Friday, 12 October 2007

"The madness of feeding this ravenous NHS"

Whilst reading yesterdays Times today (it was sitting around at lunch) I came across an article by Camilla Cavendish arguing that the NHS is "...swallowing more and more resources, at the expense of virtually everything else":

"The NHS is Britain’s last big state monopoly. It is the largest employer in the developed world. Its 1.4 million staff outnumber the private and public healthcare workforce of Germany, a country with 25 per cent more people and better health outcomes.[*]
...
In the 1990s it was possible to argue that the NHS was starved of cash. But not any more. Britain is now spending at about the European average, but lags behind too many other European countries in terms of results.
...
That is the real price of having built a bloated State. No one dares speak the truth, because there are so many vested interests to offend. But the writing is on the wall: a tax-funded free healthcare system is looking ever less sustainable. Politicians always fear the “popularity” of our health service. But that popularity will wane if the NHS comes to be seen as the enemy of every other public service."

Take a look at UK health spending compared to the rest of the OECD. Looks to me like we are getting the health outcomes we'd expect for the money we're putting in.
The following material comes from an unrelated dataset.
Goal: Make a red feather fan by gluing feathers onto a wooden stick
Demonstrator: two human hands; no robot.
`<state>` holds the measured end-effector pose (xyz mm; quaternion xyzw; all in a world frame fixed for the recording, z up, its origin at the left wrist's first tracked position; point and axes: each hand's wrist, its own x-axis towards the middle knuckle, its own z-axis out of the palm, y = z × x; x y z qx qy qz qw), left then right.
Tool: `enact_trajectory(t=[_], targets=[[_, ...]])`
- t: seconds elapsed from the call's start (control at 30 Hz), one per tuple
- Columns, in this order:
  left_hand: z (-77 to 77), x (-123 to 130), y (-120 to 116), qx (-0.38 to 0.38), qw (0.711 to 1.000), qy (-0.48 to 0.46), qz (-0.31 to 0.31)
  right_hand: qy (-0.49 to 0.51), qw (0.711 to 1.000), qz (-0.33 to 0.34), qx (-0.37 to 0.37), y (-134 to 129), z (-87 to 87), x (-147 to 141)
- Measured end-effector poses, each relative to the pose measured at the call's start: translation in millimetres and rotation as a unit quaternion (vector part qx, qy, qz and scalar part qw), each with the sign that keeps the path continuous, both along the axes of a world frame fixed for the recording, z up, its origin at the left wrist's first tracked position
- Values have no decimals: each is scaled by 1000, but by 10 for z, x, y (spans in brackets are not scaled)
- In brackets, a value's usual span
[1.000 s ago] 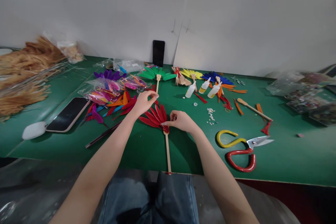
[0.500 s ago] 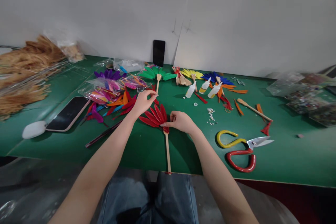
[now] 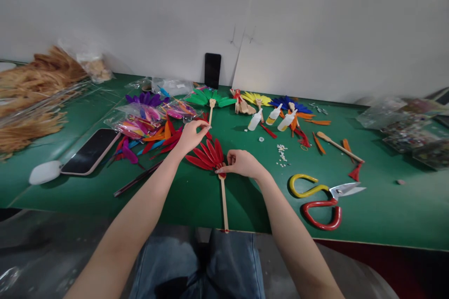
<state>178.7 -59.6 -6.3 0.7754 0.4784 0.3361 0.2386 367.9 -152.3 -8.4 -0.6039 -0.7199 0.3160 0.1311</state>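
Observation:
A red feather fan (image 3: 209,154) lies on the green table with its wooden handle (image 3: 224,203) toward the front edge. My right hand (image 3: 240,163) is at the base of its feathers, fingertips pressed together where the feathers meet the handle. Above the fan, my left hand (image 3: 194,134) has thumb and finger pinched near a red feather (image 3: 208,135) and the lower end of the green fan's handle. What the left fingertips hold is too small to tell. The green feather fan (image 3: 212,98) lies just behind that hand.
Scissors (image 3: 317,191) and a wooden stick (image 3: 340,146) lie right. Glue bottles (image 3: 255,120), white beads (image 3: 281,152) and other fans stand behind. Left are colourful feathers (image 3: 140,124), a pink-edged phone (image 3: 91,152) and straw-like fibre (image 3: 42,79). A black phone (image 3: 212,70) leans upright.
The fingertips of my right hand have shifted slightly down at the base of the red fan. My left hand looks unchanged.

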Motion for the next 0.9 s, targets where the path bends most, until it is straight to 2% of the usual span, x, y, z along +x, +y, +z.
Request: enact_trajectory(t=[0.47,0.63,0.8,0.9], targets=[[38,-6,-15,-2,1000,10,-1,1,1000,20,1,-39,30,-18],[34,-4,-10,2,1000,13,2,1,1000,20,-3,-36,30,-23],[23,-11,-4,6,1000,6,-5,42,999,8,-8,-16,24,23],[31,-11,-7,7,1000,5,-2,24,1000,-1,-3,-10,21,31]])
Seems like rather than being a problem with tax-funded free healthcare, the problem is with people like Camilla Cavendish who pretend that we spend a disproportionate amount of money on the NHS when we clearly don't, and who pretend that privatising this system, or shifting to an insurance based system will magically decrease the health spend. It seems to me that it is people like her pretending that we are over taxed and downplaying the real costs of healthcare that cause other public services to lose out.


* I doubt this is true, it isn't clear where her figures are from, but given higher German healthcare expenditure, and e.g. figures like "In December 2003, 4.2 million people were employed in the health care sector, constituting 10.7% of the German workforce, according to data from the Federal Statistical Office (Federal Statistical Office 2003a).", I call bullshit.

6 comments:

potentilla said...

The Commonwealth Fund doesn't appaarently support the thesis that Germany is better, although I recall the Economist cautioning that there are some slightly odd measures and weightings if you dig down into the methodology.
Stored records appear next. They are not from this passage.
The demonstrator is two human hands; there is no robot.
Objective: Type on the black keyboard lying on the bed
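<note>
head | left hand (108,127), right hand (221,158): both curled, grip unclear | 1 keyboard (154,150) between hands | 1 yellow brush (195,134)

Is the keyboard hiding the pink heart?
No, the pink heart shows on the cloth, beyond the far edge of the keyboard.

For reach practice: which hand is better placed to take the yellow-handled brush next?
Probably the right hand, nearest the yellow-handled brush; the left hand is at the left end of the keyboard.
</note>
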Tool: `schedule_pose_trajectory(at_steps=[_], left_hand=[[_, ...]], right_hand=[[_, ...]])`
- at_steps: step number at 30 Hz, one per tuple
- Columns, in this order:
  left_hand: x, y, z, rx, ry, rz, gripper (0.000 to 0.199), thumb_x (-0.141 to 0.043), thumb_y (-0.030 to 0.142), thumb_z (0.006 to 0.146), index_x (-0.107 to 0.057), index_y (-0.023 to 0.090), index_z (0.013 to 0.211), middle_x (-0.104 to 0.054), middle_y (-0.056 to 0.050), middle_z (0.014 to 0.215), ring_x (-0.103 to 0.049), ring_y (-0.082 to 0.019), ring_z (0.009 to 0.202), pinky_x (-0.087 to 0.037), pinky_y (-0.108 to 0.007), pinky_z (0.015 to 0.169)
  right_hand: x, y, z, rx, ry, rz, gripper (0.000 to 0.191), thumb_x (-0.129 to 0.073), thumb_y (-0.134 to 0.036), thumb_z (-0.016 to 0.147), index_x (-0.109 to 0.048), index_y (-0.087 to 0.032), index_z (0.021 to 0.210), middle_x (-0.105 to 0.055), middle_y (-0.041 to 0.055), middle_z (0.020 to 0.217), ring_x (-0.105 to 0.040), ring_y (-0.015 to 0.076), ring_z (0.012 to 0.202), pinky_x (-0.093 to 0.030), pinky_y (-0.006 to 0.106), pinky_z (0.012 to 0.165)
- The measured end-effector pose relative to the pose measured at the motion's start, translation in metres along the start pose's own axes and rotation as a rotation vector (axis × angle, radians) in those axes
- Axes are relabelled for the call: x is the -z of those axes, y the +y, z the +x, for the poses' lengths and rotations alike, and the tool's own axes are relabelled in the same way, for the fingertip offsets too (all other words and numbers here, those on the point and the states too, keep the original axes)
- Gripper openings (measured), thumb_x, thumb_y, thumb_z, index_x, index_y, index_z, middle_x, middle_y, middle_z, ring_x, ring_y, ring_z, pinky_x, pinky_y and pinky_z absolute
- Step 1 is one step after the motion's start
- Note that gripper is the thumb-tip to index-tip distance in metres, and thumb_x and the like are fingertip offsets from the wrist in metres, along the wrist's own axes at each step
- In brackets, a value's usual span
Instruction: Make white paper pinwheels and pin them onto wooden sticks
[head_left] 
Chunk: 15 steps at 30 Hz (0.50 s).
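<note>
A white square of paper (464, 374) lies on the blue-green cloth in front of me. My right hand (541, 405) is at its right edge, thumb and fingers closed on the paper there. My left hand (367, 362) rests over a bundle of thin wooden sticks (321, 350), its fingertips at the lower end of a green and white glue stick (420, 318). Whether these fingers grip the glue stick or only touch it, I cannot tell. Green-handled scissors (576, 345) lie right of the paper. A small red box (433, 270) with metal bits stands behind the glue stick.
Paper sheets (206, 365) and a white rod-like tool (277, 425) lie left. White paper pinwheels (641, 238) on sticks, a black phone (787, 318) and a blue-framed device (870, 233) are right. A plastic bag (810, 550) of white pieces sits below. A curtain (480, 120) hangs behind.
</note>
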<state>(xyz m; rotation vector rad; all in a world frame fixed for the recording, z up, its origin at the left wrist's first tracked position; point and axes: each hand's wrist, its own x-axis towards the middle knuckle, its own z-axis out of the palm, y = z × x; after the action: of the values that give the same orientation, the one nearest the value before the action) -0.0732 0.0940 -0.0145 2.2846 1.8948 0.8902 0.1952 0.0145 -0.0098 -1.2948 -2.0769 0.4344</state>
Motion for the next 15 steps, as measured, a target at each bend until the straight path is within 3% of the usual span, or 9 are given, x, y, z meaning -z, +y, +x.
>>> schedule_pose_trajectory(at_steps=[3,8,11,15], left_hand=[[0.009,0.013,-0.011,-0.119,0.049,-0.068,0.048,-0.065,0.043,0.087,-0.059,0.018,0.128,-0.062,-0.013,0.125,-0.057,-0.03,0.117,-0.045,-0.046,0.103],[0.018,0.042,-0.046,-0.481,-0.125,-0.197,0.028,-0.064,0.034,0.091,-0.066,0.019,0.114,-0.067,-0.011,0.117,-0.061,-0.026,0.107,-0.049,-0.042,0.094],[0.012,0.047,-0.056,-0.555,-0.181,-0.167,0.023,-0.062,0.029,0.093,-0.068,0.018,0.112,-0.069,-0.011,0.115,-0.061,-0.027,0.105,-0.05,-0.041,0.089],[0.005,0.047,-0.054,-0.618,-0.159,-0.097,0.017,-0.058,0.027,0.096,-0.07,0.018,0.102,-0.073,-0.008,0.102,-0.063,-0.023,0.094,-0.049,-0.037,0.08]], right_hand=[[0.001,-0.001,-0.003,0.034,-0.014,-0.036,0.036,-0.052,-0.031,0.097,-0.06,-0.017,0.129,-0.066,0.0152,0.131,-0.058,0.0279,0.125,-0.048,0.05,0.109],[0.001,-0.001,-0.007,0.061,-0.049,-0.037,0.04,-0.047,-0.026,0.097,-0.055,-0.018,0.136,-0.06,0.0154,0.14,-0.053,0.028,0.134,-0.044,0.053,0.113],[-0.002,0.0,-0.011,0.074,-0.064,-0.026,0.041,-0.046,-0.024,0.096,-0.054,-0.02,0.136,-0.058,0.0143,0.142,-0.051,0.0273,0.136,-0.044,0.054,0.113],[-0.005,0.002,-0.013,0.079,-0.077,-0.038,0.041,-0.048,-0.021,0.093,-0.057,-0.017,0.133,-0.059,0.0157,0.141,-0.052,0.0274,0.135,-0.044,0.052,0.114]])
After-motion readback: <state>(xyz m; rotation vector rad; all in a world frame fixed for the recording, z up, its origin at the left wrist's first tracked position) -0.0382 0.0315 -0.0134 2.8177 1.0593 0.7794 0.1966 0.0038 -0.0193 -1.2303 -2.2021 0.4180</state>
Does anyone really think that privatisation would make health cheaper, overall? I think that there's a strong case that it would be much more flexible, and therefore probably better value for money, but cheaper, no.

pj said...

Obviously coming up with a decent metric for healthcare is difficult, I note the Commonwealth Fund uses 'efficiency' as one marker, which, whilst desirable in a health economy, doesn't seem like a good health outcome measure.

I don't know whether people think that privatisation will make it cheaper - but - what point is Cavendish trying to make otherwise?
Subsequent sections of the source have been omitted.